- **What you should do**
Each line of the data must be copied exactly.

- **Dataset content**
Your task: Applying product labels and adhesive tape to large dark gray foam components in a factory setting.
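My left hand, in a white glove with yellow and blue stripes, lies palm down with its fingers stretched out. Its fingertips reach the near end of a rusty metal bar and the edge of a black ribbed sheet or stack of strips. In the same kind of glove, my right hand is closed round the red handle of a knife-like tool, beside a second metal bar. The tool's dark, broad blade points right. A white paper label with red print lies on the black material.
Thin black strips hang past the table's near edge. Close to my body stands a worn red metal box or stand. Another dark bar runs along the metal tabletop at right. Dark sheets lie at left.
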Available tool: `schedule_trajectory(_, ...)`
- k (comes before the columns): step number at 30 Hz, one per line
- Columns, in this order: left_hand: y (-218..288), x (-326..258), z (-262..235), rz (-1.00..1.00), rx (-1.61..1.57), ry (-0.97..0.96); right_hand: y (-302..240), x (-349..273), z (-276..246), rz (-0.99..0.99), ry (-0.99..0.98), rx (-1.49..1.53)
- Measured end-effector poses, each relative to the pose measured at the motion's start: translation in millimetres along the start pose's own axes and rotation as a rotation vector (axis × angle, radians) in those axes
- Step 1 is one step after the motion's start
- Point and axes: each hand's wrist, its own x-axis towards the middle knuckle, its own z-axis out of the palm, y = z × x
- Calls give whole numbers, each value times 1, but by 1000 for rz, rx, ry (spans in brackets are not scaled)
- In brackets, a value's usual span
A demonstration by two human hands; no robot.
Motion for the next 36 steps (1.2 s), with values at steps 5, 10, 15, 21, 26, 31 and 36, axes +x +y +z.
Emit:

- **Response for this exercise**
Your task: Applying product labels and adhesive tape to large dark gray foam components in a factory setting.
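My left hand, in a white glove with yellow and blue stripes, lies palm down with its fingers stretched out. Its fingertips reach the near end of a rusty metal bar and the edge of a black ribbed sheet or stack of strips. In the same kind of glove, my right hand is closed round the red handle of a knife-like tool, beside a second metal bar. The tool's dark, broad blade points right. A white paper label with red print lies on the black material.
Thin black strips hang past the table's near edge. Close to my body stands a worn red metal box or stand. Another dark bar runs along the metal tabletop at right. Dark sheets lie at left.
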Available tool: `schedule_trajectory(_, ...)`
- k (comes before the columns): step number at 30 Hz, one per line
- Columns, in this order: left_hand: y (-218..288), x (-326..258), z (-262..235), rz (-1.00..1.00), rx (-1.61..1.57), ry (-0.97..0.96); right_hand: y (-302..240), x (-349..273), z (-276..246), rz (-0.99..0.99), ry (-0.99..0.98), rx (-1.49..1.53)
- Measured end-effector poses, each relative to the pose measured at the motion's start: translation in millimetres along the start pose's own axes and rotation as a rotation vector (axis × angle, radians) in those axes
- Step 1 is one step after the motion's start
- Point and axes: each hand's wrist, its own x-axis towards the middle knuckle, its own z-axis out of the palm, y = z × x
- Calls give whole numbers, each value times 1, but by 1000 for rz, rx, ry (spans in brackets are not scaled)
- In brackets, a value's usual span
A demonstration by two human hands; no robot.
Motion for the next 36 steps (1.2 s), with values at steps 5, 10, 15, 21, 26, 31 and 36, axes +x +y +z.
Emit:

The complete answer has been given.